DOI: https://doi.org/10.36347/sjpms.2025.v12i06.003

Pages: 217-225

The topic of this article means “one can construct a circle (O, r), of which area is equal exactly to a given regular hexagon, using a straightedge and a compass only”. No scientific theory lasts forever, but specific research and discoveries continuously build upon each other. The three classic ancient Greek mathematical challenges likely referring to are “Doubling The Circle”, “Trisecting An Angle” and “Squaring The Circle”, all famously proven Impossible under strict compass-and-straightedge constraints, by Pierre Wantzel (1837) using field theory and algebraic methods, then also by Ferdinand von Lindemann (1882) after proving π is transcendental. These original Greek challenges remain impossible under classical rules since their proofs rely on deep algebraic/transcendental properties settled in the 19th century. Recent claims may involve reinterpretations or unrelated advances but do overturn these conclusions above.

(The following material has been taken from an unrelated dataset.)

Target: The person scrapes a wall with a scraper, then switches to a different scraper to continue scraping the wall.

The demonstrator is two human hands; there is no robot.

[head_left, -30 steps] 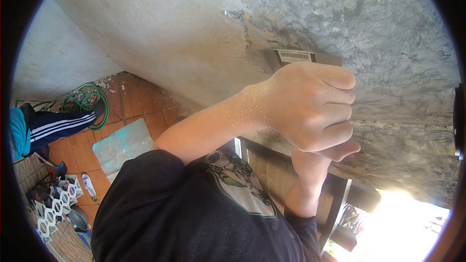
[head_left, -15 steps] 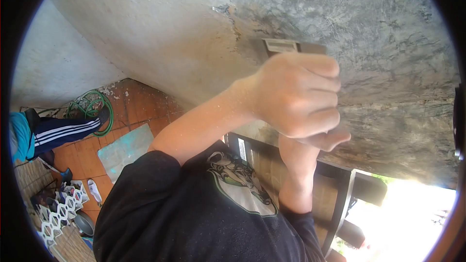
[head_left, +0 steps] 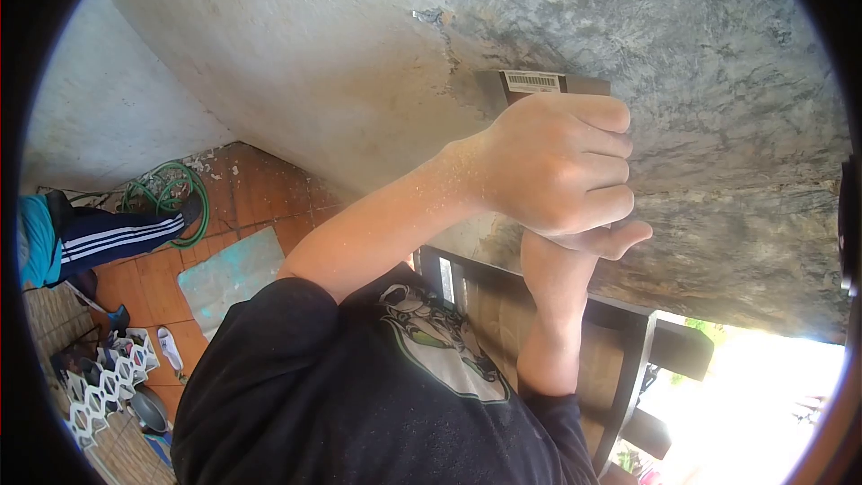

Among these, the "Squaring The Circle" problem and related problems involving π have captivated both professional and amateur mathematicians for millennia. The title of this paper refers to the concept of "constructing a circle that has the exact area of a given regular hexagon," or “Circling The Regular Hexagon”, for short. This research idea arose after the “Squaring The Circle” problem was studied and solved and published in “SJPMS” in 2024 [7]. This paper presents an exact solution to constructing a circle that is concentric with and has the same area as a given regular hexagon.